WHAT YOU NEED TO DO - Report the number of lines in the data where the word "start" appears, and add no other text.
((
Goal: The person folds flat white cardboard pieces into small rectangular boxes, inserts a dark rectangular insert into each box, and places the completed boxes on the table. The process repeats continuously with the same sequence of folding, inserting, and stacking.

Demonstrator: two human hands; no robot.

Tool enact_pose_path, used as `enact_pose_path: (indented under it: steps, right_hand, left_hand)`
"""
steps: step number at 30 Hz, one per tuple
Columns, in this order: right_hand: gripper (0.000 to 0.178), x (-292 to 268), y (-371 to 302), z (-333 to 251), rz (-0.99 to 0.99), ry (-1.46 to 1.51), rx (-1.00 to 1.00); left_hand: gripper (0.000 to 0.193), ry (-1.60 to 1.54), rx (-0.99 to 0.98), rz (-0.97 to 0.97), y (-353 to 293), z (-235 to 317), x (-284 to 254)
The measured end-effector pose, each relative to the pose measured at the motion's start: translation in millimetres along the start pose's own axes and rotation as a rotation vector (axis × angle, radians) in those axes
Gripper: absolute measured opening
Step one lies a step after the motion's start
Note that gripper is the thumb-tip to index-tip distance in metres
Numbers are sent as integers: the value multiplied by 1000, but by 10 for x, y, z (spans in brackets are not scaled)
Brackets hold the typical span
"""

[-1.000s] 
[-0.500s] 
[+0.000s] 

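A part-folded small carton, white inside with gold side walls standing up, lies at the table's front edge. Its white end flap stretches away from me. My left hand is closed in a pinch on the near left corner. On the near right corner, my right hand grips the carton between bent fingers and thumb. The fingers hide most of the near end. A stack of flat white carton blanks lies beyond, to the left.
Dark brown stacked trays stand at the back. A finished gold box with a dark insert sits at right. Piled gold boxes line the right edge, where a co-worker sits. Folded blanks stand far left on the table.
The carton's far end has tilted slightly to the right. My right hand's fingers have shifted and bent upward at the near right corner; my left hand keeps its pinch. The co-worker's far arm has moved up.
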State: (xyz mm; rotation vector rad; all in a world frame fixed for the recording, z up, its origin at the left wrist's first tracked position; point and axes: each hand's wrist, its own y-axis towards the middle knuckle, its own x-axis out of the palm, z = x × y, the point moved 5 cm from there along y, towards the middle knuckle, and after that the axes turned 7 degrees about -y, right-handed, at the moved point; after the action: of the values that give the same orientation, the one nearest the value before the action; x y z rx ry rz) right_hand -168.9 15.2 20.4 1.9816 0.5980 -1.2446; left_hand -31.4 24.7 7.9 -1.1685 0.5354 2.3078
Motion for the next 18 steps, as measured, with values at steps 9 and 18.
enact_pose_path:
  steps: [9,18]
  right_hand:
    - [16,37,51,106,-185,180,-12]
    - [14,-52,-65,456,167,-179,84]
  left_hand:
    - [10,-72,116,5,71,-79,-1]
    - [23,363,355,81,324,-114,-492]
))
SOLUTION TO THE EXERCISE - 2